Que vont faire les indépendantistes de leur succès, dans une Catalogne coupée en deux ? « La République catalane a vaincu la monarchie de l’article 155 », a lancé M. Puigdemont, en référence à l’article de la Constitution qui a permis à Madrid de prendre le contrôle de la région. Mais ni lui ni les représentants d’ERC n’ont évoqué, au soir du scrutin, une déclaration d’indépendance unilatérale. Ils renvoient la balle dans le camp de Madrid. « Ou Rajoy change de recette ou nous changeons de pays », a déclaré M. Puigdemont, ce qui est une façon de dire que l’indépendance n’est pas la seule manière de sortir de la crise.

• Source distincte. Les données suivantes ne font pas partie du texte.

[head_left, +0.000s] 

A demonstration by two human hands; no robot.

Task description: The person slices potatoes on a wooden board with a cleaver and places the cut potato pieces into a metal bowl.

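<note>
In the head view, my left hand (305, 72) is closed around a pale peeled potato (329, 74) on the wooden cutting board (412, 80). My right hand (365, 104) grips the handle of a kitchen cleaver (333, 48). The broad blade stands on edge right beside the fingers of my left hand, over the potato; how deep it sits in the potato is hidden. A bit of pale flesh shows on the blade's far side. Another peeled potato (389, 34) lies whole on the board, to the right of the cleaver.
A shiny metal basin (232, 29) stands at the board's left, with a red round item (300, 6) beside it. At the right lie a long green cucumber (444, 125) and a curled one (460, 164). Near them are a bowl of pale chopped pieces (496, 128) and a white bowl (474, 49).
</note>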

« M. Rajoy, faites de la politique ! »

Le dialogue de sourds entre ces deux dirigeants incapables de se parler est une des causes de la violence, principalement verbale, qui s’est emparée de la Catalogne depuis trois mois. Mais, dans cette région fracturée, l’issue ne peut être l’affrontement de deux camps irréconciliables. Les électeurs catalans ont voté massivement (près de 82 % de participation) et ont exprimé la diversité de leurs opinions, qui ne peut se réduire à un débat manichéen entre indépendantistes et « unionistes ».

M. Puigdemont a lancé un message au premier ministre espagnol : « M. Rajoy, faites de la politique ! » Connu pour son attentisme, l’intéressé va devoir forcer sa nature et faire des propositions à Barcelone. C’est le sens du scrutin du 21 décembre. C’est aussi le sens de l’Histoire.